Uber’s Big Data Platform: 100+ Petabytes with Minute Latency

bradhe · on Oct 17, 2018

I've been following Uber's big data platform engineering for a while, this is a really interesting update. Specifically, it's interesting how well their Gen 3 stack held up. Also interesting choice to solve the incremental update problem at storage time instead of inserting another upstream ETL process (which would be incredibly expensive at this level of scale I'm sure).

Also interesting: A lot of companies, you look at their big data ecosystem and it's littered with tons of tools. Uber seems like they've always done a good job keeping that pared down, which indicates to me that their team knows what they're doing for sure.

artwr · on Oct 18, 2018

I have only heard second hand, but internally Uber has always had a large litter of tools. There is always a little bit chaos edited out from what is presented to the outside world. They run several container schedulers (YARN, Mesos, Myriad), they used to run several separate workflow orchestrators.

The proliferation of tools allows to test out different ideas in production conditions which is not bad per se. But the duplication of efforts or variability has to come with some advantage to continue doing it. Infrastructure engineers wanting to reinvent the wheel can create a lot of technical debt fast, and leveraged one at that.

This takes nothing away from the great work Uber has been doing in the area. They have definitely set a great direction for their platform.

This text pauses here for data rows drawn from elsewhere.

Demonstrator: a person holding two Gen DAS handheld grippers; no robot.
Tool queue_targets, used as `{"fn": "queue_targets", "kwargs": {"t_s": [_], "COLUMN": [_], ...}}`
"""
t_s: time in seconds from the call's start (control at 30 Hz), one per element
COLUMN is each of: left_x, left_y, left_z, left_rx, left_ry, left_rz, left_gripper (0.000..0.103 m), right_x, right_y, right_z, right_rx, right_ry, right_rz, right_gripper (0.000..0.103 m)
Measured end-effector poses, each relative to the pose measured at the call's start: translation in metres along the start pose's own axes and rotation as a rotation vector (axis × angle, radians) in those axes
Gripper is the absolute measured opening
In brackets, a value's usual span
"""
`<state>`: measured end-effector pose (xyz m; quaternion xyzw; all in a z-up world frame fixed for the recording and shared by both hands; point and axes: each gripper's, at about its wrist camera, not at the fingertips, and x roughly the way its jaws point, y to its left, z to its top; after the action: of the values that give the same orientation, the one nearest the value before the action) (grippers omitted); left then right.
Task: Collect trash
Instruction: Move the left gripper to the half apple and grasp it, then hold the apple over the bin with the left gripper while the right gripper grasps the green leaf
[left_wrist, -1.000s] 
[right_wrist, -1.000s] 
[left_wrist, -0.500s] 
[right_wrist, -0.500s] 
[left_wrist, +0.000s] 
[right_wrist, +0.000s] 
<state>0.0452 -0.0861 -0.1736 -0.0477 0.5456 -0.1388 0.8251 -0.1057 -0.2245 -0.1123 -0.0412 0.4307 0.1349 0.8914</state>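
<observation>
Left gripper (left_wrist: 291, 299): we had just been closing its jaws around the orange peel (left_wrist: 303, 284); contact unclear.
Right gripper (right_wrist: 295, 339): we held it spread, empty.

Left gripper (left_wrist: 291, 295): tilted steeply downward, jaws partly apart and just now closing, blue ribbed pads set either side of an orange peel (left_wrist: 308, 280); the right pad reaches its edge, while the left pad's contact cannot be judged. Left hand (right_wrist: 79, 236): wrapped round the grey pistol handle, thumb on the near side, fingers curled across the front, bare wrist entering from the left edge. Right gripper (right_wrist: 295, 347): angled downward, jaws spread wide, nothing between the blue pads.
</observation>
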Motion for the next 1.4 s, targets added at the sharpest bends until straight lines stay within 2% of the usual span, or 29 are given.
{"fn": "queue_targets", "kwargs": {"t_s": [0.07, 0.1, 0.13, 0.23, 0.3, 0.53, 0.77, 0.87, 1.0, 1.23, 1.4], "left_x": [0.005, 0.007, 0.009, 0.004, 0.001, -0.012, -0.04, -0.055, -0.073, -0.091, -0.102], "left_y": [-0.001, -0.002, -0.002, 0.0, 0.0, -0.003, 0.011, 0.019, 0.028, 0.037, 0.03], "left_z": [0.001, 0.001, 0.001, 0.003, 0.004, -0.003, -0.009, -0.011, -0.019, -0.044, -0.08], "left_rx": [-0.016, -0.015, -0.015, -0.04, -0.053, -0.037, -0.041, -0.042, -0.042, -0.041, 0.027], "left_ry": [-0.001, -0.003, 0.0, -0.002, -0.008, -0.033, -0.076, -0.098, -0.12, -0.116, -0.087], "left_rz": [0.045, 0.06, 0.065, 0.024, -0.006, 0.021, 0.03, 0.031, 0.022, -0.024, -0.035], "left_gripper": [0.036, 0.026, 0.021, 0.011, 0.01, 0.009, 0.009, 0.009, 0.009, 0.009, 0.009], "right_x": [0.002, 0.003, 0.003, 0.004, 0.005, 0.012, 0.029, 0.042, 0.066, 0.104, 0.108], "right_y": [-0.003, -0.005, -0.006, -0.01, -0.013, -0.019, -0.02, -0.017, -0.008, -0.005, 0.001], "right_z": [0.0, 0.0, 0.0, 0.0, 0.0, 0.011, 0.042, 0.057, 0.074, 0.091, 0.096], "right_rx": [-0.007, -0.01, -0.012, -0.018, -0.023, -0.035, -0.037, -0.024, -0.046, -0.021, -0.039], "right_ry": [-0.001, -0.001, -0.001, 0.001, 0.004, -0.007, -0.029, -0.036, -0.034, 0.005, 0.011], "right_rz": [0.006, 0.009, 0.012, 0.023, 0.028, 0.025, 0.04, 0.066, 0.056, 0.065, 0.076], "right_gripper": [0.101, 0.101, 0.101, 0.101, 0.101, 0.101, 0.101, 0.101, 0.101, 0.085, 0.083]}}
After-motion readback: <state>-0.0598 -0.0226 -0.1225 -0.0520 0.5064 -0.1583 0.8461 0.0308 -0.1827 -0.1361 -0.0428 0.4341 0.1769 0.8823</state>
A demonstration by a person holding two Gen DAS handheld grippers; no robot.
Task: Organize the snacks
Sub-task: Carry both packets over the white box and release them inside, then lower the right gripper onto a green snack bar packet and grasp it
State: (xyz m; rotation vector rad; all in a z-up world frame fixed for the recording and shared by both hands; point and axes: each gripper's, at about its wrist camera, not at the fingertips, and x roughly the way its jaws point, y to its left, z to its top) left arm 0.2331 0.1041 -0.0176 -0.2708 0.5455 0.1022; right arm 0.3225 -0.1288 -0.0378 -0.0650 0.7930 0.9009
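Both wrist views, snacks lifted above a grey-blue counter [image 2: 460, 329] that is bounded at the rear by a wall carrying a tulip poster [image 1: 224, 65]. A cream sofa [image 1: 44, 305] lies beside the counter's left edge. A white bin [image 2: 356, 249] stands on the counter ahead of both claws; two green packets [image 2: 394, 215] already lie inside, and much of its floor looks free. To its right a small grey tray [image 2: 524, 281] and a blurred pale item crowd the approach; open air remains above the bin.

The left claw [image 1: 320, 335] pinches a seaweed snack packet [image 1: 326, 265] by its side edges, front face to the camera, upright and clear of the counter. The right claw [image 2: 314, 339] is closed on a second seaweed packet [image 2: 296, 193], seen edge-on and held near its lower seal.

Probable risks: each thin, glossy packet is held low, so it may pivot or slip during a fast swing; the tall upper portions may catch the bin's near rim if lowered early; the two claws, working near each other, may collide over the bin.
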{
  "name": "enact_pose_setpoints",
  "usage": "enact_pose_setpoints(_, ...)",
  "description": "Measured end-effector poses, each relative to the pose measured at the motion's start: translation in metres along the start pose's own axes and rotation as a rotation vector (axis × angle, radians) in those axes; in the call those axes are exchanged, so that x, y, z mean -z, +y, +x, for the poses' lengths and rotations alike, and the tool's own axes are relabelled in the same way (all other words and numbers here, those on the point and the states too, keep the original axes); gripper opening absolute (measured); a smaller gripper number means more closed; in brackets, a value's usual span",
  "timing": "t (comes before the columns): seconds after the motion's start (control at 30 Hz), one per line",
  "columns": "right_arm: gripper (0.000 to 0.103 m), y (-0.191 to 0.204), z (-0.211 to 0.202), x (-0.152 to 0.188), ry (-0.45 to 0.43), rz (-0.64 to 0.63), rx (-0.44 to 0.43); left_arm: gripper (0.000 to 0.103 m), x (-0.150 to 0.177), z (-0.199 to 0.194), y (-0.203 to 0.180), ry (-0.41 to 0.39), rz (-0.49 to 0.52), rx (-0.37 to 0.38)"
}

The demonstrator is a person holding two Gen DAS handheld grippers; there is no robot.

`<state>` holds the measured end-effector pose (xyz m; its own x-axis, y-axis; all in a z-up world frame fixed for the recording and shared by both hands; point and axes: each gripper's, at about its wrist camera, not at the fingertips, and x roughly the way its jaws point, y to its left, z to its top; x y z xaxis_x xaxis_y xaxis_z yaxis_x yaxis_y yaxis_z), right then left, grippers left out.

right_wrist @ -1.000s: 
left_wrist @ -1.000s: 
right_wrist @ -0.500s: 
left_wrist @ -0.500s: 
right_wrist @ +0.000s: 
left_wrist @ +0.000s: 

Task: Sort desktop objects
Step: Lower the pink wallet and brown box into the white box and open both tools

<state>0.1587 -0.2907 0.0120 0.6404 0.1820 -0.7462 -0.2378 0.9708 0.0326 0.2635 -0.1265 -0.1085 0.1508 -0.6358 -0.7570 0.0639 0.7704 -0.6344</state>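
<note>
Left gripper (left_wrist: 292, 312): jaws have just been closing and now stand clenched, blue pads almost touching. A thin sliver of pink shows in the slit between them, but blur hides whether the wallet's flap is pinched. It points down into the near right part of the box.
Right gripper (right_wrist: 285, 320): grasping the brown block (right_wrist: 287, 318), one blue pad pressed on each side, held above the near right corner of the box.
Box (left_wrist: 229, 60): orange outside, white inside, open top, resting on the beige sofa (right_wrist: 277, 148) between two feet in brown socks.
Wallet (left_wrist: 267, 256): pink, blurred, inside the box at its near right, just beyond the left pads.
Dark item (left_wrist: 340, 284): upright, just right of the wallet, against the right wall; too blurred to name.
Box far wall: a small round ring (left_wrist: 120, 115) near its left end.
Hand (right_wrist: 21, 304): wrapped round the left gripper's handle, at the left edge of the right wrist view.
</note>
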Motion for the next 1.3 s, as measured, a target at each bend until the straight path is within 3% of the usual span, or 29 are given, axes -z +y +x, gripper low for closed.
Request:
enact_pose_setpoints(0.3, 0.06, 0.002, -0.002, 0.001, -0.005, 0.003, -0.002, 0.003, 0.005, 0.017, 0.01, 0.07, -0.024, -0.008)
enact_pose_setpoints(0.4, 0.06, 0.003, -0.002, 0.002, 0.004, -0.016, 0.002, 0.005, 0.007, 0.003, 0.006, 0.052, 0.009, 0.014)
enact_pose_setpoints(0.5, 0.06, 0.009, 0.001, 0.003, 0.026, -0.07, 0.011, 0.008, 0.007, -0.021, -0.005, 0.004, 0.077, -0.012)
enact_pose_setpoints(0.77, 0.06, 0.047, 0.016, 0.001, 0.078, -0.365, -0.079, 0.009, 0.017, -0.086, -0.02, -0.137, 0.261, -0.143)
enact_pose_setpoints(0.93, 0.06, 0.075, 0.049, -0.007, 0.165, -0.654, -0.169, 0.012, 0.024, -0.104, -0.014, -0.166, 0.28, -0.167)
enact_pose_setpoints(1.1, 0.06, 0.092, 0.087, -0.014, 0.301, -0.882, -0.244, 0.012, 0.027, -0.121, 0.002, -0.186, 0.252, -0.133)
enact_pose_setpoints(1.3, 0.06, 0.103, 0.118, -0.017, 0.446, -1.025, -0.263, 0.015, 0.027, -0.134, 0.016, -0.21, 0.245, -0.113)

tomnipotent · on Oct 18, 2018

This is par for the course in any large org - Google, Yahoo, Facebook are all in the same boat. It's just not possible for a single data infrastructure to be everything to everyone.

iblaine · on Oct 17, 2018

Being litter with tools is not necessarily a bad thing. A tool is a modular reusable component that acts a building block for something more complex.

Consider Netflix. They are big open source contributors to the data industry. Many of their tools interest me because I can see their value outside of Netflix. Uber on the other hand is solving esoteric problems with esoteric solutions.

kerng · on Oct 18, 2018

This is the tool they released:

https://github.com/uber/hudi

vazamb · on Oct 18, 2018

I find it interesting that one of their major pain points was data schema. After having worked at places that use plain json and places that used protobuf I can highly recommend anyone starting an even mildly complex data engineering project (complexity in data or number of stakeholders) to use something like protobuf, apache arrow or a columnar format if you need it.

Having a clearly defined schema that can be shared between teams (we had a specific repo for all protobuf definitions with enforced pull requests) significantly reduces the amount of headaches down the road.

Invictus0 · on Oct 18, 2018

I was wondering how Uber could possibly need 100PB of space; but if you consider that they've served roughly 10 billion rides, it actually only comes out to roughly 100 kilobytes per ride.

pso · on Oct 18, 2018

I think you miscalculated. I get 10MB per trip on average, assuming 10bn total trips. Maybe deduct something for maps and inefficient file formats & data structures?

1 billion bytes = 1GB,

1 billion KB = 1TB,

1 billion MB = 1PB,

10 billion * 10MB = 100PB.

Invictus0 · on Oct 18, 2018

Yes, you're right. My calculation was 2^50 bytes in a PB / 10^10 trips, which should have been multiplied by 100 to get 100PB.

Which again leaves me wondering why Uber needs 100PB.

buremba · on Oct 18, 2018

They collect user location during the trip, app launches and every possible user action that may be useful for them while you're using the app.

ddalex · on Oct 18, 2018

Tinfoil hat: data that they slurp outside trips, like tracking user locations, etc

efrank02 · on Oct 18, 2018

I do forecasting at Uber, we don’t collect data outside of trips.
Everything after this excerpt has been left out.